Egg dance


An egg dance is a traditional Easter game in which eggs are laid on the ground or floor and the goal is to dance among them damaging as few as possible. The egg was a symbol of the rebirth of the earth in Pagan celebrations of spring and was adopted by early Christians as a symbol of the rebirth of man at Easter.
Another form of egg dancing was a springtime game depicted in the painting of Pieter Aertsen. The goal was to roll an egg out of a bowl while keeping within a circle drawn by chalk and then flip the bowl to cover the egg. This had to be done with the feet without touching the other objects placed on the floor.
An early reference to an egg dance was at the wedding of Margaret of Austria and Philibert of Savoy on Easter Monday of 1498. The event was described in an 1895 issue of The American Magazine as follows.
Then the great egg dance, the special dance of the season, began. A hundred eggs were scattered over a level space covered with sand, and a young couple, taking hands, began the dance. If they finished without breaking an egg they were betrothed, and not even an obdurate parent could oppose the marriage.
After three couples had failed, midst the laughter and shouts of derision of the on-lookers, Philibert of Savoy, bending on his knee before Marguerite, begged her consent to try the dance with him. The admiring crowd of retainers shouted in approval, "Savoy and Austria!" When the dance was ended and no eggs were broken the enthusiasm was unbounded.
Philibert said, "Let us adopt the custom of Bresse." And they were affianced, and shortly afterward married.

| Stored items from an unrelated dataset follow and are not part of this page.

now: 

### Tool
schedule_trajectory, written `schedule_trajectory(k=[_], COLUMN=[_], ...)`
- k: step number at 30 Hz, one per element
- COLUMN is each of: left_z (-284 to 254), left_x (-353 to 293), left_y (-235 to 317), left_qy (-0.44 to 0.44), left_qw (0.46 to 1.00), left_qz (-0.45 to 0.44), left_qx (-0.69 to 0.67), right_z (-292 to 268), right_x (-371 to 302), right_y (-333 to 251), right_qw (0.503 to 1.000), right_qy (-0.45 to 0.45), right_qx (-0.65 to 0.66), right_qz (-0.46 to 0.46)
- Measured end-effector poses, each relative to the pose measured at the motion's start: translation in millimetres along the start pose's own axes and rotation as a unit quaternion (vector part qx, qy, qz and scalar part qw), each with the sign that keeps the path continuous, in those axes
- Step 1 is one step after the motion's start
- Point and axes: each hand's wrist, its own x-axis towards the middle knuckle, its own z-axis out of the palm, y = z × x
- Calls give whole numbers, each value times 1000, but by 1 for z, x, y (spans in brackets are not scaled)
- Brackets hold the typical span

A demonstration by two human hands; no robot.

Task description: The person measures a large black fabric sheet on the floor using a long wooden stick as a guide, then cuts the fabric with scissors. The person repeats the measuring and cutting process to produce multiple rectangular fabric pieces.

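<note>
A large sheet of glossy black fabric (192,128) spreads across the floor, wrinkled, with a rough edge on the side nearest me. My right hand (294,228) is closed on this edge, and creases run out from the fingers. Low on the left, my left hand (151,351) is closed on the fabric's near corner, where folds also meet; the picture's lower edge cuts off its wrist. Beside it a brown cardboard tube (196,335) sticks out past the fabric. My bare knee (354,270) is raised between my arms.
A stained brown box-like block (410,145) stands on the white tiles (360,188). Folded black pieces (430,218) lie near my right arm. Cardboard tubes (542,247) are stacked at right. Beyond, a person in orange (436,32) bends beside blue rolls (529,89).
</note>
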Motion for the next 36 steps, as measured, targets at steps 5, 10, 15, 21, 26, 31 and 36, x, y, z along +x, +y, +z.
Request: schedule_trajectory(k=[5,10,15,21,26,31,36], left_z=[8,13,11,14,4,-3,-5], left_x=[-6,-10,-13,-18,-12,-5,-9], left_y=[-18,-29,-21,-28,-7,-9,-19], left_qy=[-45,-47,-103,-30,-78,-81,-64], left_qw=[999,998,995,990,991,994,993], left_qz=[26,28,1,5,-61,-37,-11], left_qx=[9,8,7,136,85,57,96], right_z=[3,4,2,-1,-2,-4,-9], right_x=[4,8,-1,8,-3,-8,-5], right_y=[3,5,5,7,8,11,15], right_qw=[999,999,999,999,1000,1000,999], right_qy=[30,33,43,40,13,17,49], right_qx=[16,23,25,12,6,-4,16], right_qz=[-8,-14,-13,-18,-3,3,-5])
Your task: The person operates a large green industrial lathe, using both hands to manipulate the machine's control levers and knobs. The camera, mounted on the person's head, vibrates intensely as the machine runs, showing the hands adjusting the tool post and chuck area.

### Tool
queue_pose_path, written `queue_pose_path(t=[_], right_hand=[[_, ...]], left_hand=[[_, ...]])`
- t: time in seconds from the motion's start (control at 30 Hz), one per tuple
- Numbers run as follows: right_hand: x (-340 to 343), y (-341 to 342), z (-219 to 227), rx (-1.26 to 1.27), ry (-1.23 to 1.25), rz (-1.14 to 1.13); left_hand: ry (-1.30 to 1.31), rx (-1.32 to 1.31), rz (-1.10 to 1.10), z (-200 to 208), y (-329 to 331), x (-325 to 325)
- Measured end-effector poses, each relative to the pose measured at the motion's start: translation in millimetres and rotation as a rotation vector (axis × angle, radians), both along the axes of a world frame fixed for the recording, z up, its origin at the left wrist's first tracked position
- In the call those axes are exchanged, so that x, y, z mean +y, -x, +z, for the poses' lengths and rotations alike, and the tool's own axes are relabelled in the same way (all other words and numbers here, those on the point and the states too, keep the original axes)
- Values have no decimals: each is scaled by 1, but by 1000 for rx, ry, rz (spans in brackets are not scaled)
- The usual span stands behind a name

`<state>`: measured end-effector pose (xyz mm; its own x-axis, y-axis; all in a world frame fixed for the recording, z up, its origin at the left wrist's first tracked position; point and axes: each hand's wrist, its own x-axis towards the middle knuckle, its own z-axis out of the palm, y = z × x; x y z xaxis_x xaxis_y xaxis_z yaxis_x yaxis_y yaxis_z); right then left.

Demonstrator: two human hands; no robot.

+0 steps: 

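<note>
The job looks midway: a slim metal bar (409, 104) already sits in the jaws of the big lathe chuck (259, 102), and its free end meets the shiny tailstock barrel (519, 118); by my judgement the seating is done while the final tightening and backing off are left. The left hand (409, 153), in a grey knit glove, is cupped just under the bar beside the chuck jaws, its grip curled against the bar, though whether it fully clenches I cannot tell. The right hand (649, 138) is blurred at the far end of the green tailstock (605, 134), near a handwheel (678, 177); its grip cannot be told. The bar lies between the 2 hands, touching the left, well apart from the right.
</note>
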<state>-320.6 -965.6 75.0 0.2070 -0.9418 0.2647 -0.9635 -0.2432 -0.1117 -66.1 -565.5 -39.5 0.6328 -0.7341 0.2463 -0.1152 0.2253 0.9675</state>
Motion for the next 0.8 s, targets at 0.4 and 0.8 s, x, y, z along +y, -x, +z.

In the United Kingdom the dancing takes the form of hopping and sometimes called the hop-egg. There were various forms of egg-dance, but Mark Knowles writes that it was brought to England from Germany by the Saxons as early as the 5th century. The Saxon word hoppe means "to dance".
The 1867 book The Sports and Pastimes of the People of England reads:

The indication of such a performance occurs in an old comedy, entitled The longer thou livest, the more Foole thou art, by William Wager in the reign of Queen Elizabeth, where we meet with these lines:
Upon my one foote pretely I can hoppe.
And daunce it trimley about an egge.

Dancing upon one foot was exhibited by the Saxon gleemen, and probably by the Norman minstrels, but more especially by the women-dancers, who might thence acquire the name of hoppesteres, which is given by Chaucer. A vestige of this denomination is still retained, and applied to dancing, though somewhat contemptuously; for an inferior dancing-meeting is generally called a hop.
Hopping matches for prizes were occasionally made in the sixteenth century, as we learn from John Heywoode the epigrammatist. In his Proverbs printed in 1566, are the following lines:
Where wooers hoppe in and out, long time may bring
Him that hoppeth best at last to have the ring

But to return to the egg-dance. This performance was common enough about thirty years back and was well received at Sadler's Wells; where I saw it exhibited, not by simply hopping round a single egg, but in a manner that much increased the difficulty. A number of eggs, I do not precisely recollect how many, but I believe about twelve or fourteen, were placed at certain distances marked upon the stage; the dancer, taking his stand, was blind-folded, and a hornpipe being played in the orchestra, he went through all the paces and figures of the dance, passing backwards and forwards between the eggs without touching them.

The hornpipe was one of dances performed as an egg dance. Sometimes it was danced blindfolded. For example, the famous American hornpipe dancer John Durang performed one of his hornpipes blindfolded on a scene covered with eggs.
Julian Mates in his book The American Stage before 1800 notes that blindfolded egg dances were popular musical act both in Europe and the United States during the 18th century.